You don't need to tear up your boarding pass and eat it after you fly
Last week, security blogger Brian Krebs freaked the Internet out with a vulnerability in a simple technology that most of use all the time: plane boarding passes.
“What’s in a boarding pass barcode? A Lot,” Krebs titled his post, which warned that someone could pick up your discarded boarding pass and use one of the barcode readers available online to scan it and see what information was encoded in it. His post set off a flurry of articles, tweets, and Facebook posts telling people to burn, shred, or eat their boarding passes after flying. One article warned the barcode could be scanned by “hackers, identity thieves, or stalkers.”

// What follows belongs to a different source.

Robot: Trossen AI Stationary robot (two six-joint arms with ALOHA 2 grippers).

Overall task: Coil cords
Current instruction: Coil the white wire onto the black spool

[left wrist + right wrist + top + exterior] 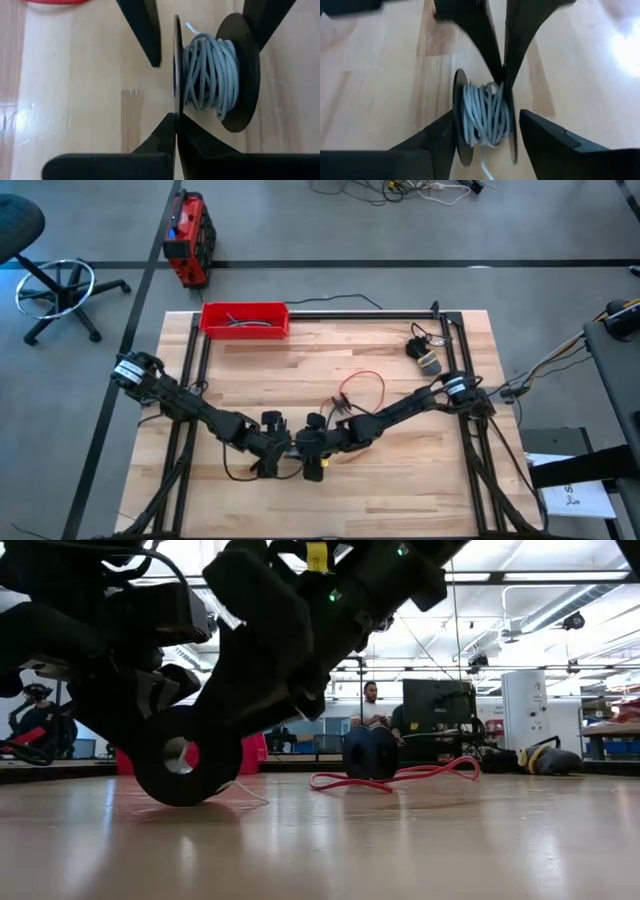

Krebs pointed to a barcode scanner from Inlite Research at several points in his post and showed how uploading a photo of a United Airlines pass to it revealed a person’s name, where they were flying from and to, when, what seat they were in, and, if they had one, their frequent flyer number. Yes, it’s true there’s a lot of information there, but it’s not much more than what someone sees by simply looking at your boarding pass, sans barcode scanner.
I asked a bunch of people to send me discarded boarding passes so I could scan them for juicy tidbits. I scanned boarding passes from United, Delta, Jetblue, Aeroflot, Virgin, and others; over and over again I found the same thing. The only bit in the barcode that wasn’t on the ticket itself was a frequent flyer number. In the case of Delta, the airline had taken pains to obscure my colleague Anna Holmes’ frequent flyer number on her boarding pass, showing it as a series of x’s with just the last 4 numbers of her frequent flyer number visible, but when I scanned it, it gave me her full number.
So yes, this is a security screw-up. There is information in the scan that the airlines otherwise try to keep hidden. Why is it hidden? Because as Krebs says, some airlines treat “frequent flyer numbers as secret access codes”—they’re one piece of information you use to log into a site to check your account, see future trips, and make changes to itineraries. Much like social security numbers, it’s a piece of identity information that now has an outsized security role.